Сергей Ануфриев и ПП во время инспекции города Западный Берлин. Осень 1988 года
Мы с Сережей Ануфриевым тоже сделали перформанс, максимально идиотский, конечно. Перед публикой мы установили стол, ломящийся от разных яств. Мы сидели за столом перед публикой, как бы что-то рассказывая, но при этом постоянно ели, жевали что-то, из-за чего речь наша становилась почти непостижимой. А может быть, мы ничего не говорили, а только молча ели, – помню смутно. Сережа Волков снимал наш перформанс на камеру, где-то должна быть запись.

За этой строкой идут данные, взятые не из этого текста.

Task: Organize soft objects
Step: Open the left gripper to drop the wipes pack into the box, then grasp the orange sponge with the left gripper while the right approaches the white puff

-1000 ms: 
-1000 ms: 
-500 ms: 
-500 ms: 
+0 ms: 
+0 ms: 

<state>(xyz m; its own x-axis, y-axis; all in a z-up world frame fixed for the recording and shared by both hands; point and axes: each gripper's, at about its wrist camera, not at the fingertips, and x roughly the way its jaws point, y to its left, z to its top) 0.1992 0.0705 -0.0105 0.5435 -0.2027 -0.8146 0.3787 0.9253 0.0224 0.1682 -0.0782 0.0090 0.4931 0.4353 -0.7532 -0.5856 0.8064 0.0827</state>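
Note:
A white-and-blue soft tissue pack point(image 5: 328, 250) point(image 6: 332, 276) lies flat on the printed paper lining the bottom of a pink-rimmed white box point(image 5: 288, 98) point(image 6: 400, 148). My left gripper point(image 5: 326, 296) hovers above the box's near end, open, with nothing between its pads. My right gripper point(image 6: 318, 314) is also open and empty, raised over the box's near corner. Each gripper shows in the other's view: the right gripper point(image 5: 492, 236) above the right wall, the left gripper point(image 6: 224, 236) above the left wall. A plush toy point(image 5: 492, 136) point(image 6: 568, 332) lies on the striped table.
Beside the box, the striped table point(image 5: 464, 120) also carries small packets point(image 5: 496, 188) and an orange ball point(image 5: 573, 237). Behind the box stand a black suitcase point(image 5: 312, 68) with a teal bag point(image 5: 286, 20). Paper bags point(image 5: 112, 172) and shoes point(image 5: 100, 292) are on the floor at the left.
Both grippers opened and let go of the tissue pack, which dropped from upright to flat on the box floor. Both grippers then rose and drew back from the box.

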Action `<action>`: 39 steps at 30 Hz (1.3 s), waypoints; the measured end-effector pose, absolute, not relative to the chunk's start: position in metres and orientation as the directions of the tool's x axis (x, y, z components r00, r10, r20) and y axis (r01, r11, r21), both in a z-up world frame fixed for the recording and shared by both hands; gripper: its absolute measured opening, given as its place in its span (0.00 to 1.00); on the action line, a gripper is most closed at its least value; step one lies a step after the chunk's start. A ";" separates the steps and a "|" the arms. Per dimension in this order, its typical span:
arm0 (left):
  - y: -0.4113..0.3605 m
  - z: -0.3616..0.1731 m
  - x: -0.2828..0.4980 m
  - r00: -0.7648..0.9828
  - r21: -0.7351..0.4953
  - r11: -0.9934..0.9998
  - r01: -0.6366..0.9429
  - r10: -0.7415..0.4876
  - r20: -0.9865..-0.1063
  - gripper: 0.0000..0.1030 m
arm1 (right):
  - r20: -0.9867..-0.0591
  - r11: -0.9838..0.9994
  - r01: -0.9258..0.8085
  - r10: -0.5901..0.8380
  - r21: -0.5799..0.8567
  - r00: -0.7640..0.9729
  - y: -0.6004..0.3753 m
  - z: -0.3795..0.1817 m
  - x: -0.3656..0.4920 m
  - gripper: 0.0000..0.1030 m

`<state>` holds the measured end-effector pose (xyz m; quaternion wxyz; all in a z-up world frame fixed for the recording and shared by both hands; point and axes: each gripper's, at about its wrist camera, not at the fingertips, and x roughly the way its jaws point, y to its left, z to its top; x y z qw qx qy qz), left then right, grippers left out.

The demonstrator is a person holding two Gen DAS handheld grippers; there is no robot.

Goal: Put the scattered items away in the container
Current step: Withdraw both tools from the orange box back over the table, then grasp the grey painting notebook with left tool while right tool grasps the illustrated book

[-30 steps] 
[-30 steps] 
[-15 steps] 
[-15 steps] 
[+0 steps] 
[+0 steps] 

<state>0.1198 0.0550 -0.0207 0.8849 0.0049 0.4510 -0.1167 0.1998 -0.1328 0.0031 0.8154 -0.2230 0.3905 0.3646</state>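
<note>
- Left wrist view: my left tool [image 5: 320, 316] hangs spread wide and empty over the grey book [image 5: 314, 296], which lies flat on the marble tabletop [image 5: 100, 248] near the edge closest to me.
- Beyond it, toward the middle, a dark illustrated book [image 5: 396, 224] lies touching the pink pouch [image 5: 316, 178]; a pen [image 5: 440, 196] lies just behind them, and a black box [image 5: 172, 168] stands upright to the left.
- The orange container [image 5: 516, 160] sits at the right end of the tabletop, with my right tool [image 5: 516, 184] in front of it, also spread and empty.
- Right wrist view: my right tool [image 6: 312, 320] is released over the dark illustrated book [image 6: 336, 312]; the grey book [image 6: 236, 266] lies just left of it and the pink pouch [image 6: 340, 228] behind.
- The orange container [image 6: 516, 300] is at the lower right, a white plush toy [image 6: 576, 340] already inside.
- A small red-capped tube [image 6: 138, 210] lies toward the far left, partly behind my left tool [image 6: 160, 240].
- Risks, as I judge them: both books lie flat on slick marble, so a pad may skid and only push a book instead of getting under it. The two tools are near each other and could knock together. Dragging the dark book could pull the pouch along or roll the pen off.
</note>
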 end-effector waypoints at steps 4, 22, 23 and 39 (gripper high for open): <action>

Он вообще довольно много снимал тогда в Берлине – на этих видео я похож на бородатого бобра, находящегося в полубессознательном состоянии. Хотя Эндрю Соломон в своем романе описал меня как щенка-переростка, громоздящегося за спиной Ануфриева. Так оно и было, вот только был я щенком не собачьим, а скорее лисячьим, который не только прятался за спинами других людей, но еще и заметал свои следы пушистым хвостом.
После открытия выставки мы надолго зависли в Берлине, пользуясь гостеприимством и добротой наших новых немецких друзей. Дни мы посвящали «инспекциям», то есть эйфорическим посещениям различных мест и мероприятий, а вечерами и ночами либо сидели в «Бомбоколори», болтая, куря и рисуя, либо тусовались и дэнсили в берлинских клубах, выпивали в барчиках, шлялись с девушками по ночным улицам. Из танцевальных мест того периода вспоминаю особенно дискотеку «Джангл», которую бешено любили наши местные друзья, – в этом заведении, по слухам, ничего не изменилось с 70-х годов: действительно, разнузданный дух 70-х там вроде бы вполне сохранился. Что же касается местечек чисто алкогольного направления, то здесь пальму первенства удерживал бар «Сокс» («Носки»): тесное пространство, где я в какой-то момент свел знакомство с одной отъехавшей, наполовину англо-американской компанией, состоявшей из психоделических прожигателей жизни, избравших Западный Берлин ареной для своего безбашенного и демонстративного существования. Это уже были люди, не имевшие к дисциплинированному арт-миру никакого отношения, скорее модники, денди, глэм-панки, короче, своего рода зародыши, эмбрионы того еще не развернувшегося тогда танцевально-музыкального движения, которое впоследствии, уже в 90-е годы, захлестнуло собою Берлин, обернувшись экстазийными техно-вечеринками, лав-парадами и прочими пестрыми и отстегнутыми мероприятиями столь массового и гигантского размаха, что они разве что в галлюцинаторном сне могли присниться западному берлинцу конца 80-х.